EVICTED: POVERTY AND PROFIT IN THE AMERICAN CITY by Matthew Desmond
There are a lot of occupations that, for various reasons, I could never work in … I’ve just added landlord to the list.
Sadly, this book is an account of what life has come to for those families and individuals living below the poverty line in a major American city – and doubtless everywhere. From May 2008 through December 2009 Mr. Desmond lived in a poorly tended trailer park and a “should be condemned” apartment in the seedier sections of Milwaukee. He lived this way to complete his ethnographical study on evictions. Focusing on two landlords and the lives of eight families, this book paints a picture of despair. As Mr. Desmond points out in his final notes, when the prices of other commodities go up, although not easy to deal with, solutions can be made. If the price of beef goes up we eat less beef. When the price of oil goes up – we drive less. When the price of heating fuel, water and rent goes up, what happens? People have to make hard choices between paying for food and utilities or paying their rent. If the rent does not get paid – eviction happens. When you are already living in substandard housing and end up being evicted where do you go? That’s the crux of this study. What happens to these people? What solutions can they possibly have to their crisis when their belongings are sitting on the curb and no other home can be attained? This is happening to not only individuals who refuse to help themselves, but also to families with children who are trying the best they can every day. Evictions are not limited to any particular gender, racial or ethnic group.
Having lived among those being evicted and getting to know them on a personal level Mr. Desmond gives us an emotional telling of the lives these people live. They have dreams, they have goals and they have, (quickly dwindling) hope. They are caught in a vicious cycle of poverty, eviction, moving to an even more undesirable home only to be evicted again … each cycle making it more difficult to pick themselves up and start again. Often an eviction means a job loss as well because it means a move to another neighborhood with no transportation to allow for the commute to the already low paying job. Although there are some very unhappy endings I was surprised and impressed with how many of them did just that … got up and kept moving … because really, what other choice is there?

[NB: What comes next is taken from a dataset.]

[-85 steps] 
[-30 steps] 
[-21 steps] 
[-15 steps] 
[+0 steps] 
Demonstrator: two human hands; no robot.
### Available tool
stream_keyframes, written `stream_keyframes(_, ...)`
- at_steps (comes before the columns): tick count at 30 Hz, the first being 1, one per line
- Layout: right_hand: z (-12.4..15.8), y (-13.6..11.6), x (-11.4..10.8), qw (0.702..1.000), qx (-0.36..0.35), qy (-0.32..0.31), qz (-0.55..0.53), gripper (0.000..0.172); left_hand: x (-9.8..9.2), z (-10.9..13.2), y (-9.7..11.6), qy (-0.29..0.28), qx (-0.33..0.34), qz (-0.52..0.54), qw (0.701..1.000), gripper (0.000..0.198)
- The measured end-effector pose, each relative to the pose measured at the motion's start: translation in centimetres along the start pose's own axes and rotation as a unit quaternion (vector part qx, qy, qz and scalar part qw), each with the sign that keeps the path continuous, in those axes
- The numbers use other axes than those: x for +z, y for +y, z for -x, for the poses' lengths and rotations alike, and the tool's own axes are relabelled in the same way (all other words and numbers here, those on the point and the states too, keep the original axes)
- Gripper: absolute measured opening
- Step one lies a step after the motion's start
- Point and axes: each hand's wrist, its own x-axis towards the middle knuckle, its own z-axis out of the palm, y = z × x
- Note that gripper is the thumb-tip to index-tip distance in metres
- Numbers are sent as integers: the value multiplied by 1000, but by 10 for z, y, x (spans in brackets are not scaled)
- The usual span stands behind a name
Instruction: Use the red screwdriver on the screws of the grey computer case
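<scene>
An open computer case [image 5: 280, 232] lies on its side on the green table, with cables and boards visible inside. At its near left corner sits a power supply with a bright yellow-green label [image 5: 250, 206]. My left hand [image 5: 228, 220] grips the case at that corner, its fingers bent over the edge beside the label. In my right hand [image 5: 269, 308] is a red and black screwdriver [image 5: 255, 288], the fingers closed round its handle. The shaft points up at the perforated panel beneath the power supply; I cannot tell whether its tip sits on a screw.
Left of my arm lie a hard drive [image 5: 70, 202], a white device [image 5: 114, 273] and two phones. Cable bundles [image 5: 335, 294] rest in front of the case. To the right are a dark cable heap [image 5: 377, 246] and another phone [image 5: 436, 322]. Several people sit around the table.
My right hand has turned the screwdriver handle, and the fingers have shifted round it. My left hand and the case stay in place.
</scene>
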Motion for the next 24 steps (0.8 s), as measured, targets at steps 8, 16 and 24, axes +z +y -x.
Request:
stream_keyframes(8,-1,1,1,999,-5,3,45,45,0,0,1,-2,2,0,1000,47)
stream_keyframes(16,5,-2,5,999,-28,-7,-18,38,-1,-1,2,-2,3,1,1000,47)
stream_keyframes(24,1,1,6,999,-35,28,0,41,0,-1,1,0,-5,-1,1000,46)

The landlords? I truly wanted to get on my soapbox shouting “slumlords”, “heartless” and “shylocks” but in all honesty, despite their actions and as Mr. Desmond points out, they are running a business; a business that provides their livelihood and pays their bills. Compassion doesn’t put food on the table. It was hard to read about Sherrena and her partner vacationing in the Caribbean when one of their tenants, Arlene, has $20 a month left to buy food and necessities after paying rent and utilities and ends up evicted a few days before Christmas; or legless Lamar who looks after his boys alone and tries to work off his rent debt by doing odd jobs around the building. From the book blurb “They loathe some of their tenants and are fond of others, but as Sherrena puts it, “Love don’t pay the bills.”
I appreciated that in writing this book Mr. Desmond used a conversational tone. It made a book about a difficult subject a little easier to read. He did not overwhelm his reader with pages and pages of statistics and personal observations although that information is definitely available in the author’s notes at the end of the book. I also respect the fact that although Mr. Desmond was conducted a social study for this book he freely admits that while living in the same buildings and neighborhoods as his subjects he found it difficult at times not to reach out a helping hand. He stood by his principals making the, probably wise choice, never to help financially but did offer the occasional ride or food item to those in a most desperate circumstance. In my opinion that does not make him a poor researcher, it makes him human.
When reading books of this nature, as a reader I am often left wondering about the subjects of the study. Sometimes the time frame for the study ends; the researcher collates the data writes the paper and/or book and sometimes shares possible solutions. Mr. Desmond does share some possible paths his research uncovered that could be taken to make evictions a less prevalent problem but most importantly to me Mr. Desmond gave this reader the privilege of knowing the outcome for some of the people I felt like I had come to know.
This book was heartbreaking. As I sat in my comfortable, warm home I was reading about families with children being thrown out of their already less than comfortable homes, their belongings either left behind, involuntarily being put into storage they could not afford (so after non-payment they lose it) or simply being left behind in lieu of rent. Was this subject difficult to read about? Absolutely? Despite the fact that this book/study centers on Milwaukee it is an issue prevalent everywhere so I would highly recommend this book not only to people in all aspects social service, but especially to anyone who has ever been tempted to judge someone less fortunate than themselves.
* I received this book at no charge from Crown Publishing via Netgalley
in exchange for an honest review *
This book is scheduled to be released on March 1, 2016 and can be preordered on Amazon.com
or from your favorite bookseller.
Matthew Desmond is the John L. Loeb Associate Professor of the Social Sciences at Harvard University and codirector of the Justice and Poverty Project. A former member of the Harvard Society of Fellows, he is the author of the award-winning book, On the Fireline, coauthor of two books on race, and editor of a collection of studies on severe deprivation in America. His work has been supported by the Ford, Russell Sage, and National Science Foundations, and his writing has appeared in the New York Times and Chicago Tribune.
In 2015, Desmond was awarded a MacArthur “Genius” grant.